Lhotse/K2 support

freewym · freewym · commit a8f2457b3b64 · 2020-11-05T01:11:32.000-05:00
diff --git a/espresso/data/__init__.py b/espresso/data/__init__.py
@@ -6,6 +6,7 @@
 from .asr_bucket_pad_length_dataset import FeatBucketPadLengthDataset, TextBucketPadLengthDataset
 from .asr_chain_dataset import AsrChainDataset, NumeratorGraphDataset
 from .asr_dataset import AsrDataset
+from .asr_k2_dataset import AsrK2Dataset
 from .asr_dictionary import AsrDictionary
 from .asr_xent_dataset import AliScpCachedDataset, AsrXentDataset
 from .feat_text_dataset import (
@@ -20,6 +21,7 @@
     "AsrChainDataset",
     "AsrDataset",
     "AsrDictionary",
+    "AsrK2Dataset",
     "AsrTextDataset",
     "AsrXentDataset",
     "FeatBucketPadLengthDataset",
diff --git a/espresso/data/asr_k2_dataset.py b/espresso/data/asr_k2_dataset.py
@@ -0,0 +1,258 @@
+# Copyright (c) Yiming Wang
+#
+# This source code is licensed under the MIT license found in the
+# LICENSE file in the root directory of this source tree.
+
+import logging
+import os
+import re
+from typing import Dict, List
+
+import numpy as np
+
+import torch
+
+from fairseq.data import FairseqDataset, data_utils
+
+import espresso.tools.utils as speech_utils
+try:
+    # TODO use pip install once it's available
+    from espresso.tools.lhotse.cut import CutSet
+except ImportError:
+    raise ImportError("Please install Lhotse by `make lhotse` after entering espresso/tools")
+
+
+def collate(samples, pad_to_length=None, pad_to_multiple=1):
+    if len(samples) == 0:
+        return {}
+
+    def merge(key, pad_to_length=None):
+        if key == "source":
+            return speech_utils.collate_frames(
+                [sample[key] for sample in samples], 0.0,
+                pad_to_length=pad_to_length,
+                pad_to_multiple=pad_to_multiple,
+            )
+        else:
+            raise ValueError("Invalid key.")
+
+    id = torch.LongTensor([sample["id"] for sample in samples])
+    src_frames = merge(
+        "source",
+        pad_to_length=pad_to_length["source"] if pad_to_length is not None else None,
+    )
+    # sort by descending source length
+    if pad_to_length is not None:
+        src_lengths = torch.IntTensor(
+            [sample["source"].ne(0.0).any(dim=1).int().sum() for sample in samples]
+        )
+    else:
+        src_lengths = torch.IntTensor([s["source"].size(0) for s in samples])

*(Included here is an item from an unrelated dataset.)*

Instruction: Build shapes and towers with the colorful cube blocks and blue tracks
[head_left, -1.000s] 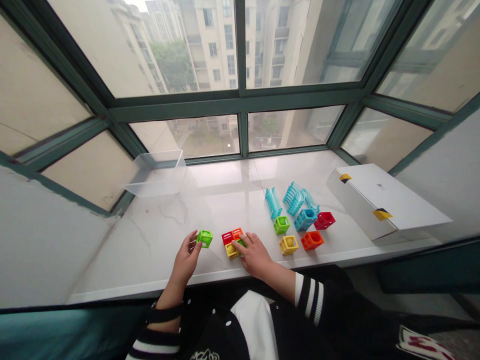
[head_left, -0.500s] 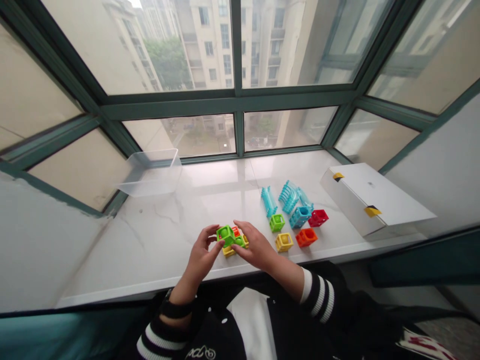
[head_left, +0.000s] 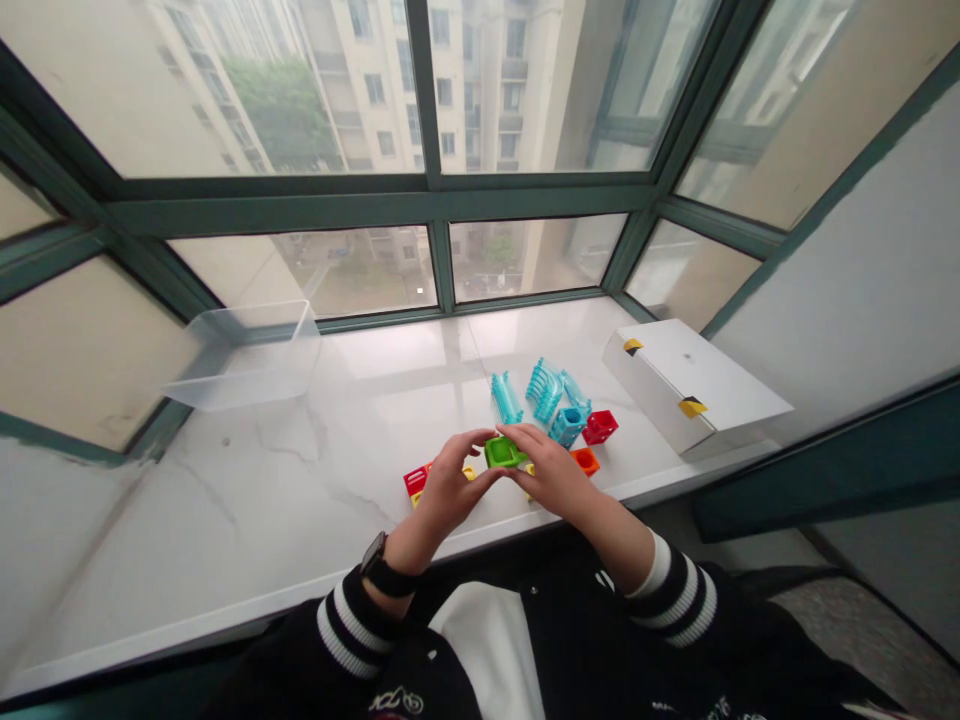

+    src_lengths, sort_order = src_lengths.sort(descending=True)
+    id = id.index_select(0, sort_order)
+    utt_id = [samples[i]["utt_id"] for i in sort_order.numpy()]
+    src_frames = src_frames.index_select(0, sort_order)
+    ntokens = src_lengths.sum().item()
+
+    target = None
+    if samples[0].get("target", None) is not None and len(samples[0].target) > 0:
+        # reorder the list of samples to make things easier
+        # (no need to reorder every element in target)
+        samples = [samples[i] for i in sort_order.numpy()]
+
+        from torch.utils.data._utils.collate import default_collate
+
+        dataset_idx_to_batch_idx = {
+            sample["target"][0]["sequence_idx"]: batch_idx
+            for batch_idx, sample in enumerate(samples)
+        }
+
+        def update(d: Dict, **kwargs) -> Dict:
+            for key, value in kwargs.items():
+                d[key] = value
+            return d
+
+        target = default_collate([
+            update(sup, sequence_idx=dataset_idx_to_batch_idx[sup["sequence_idx"]])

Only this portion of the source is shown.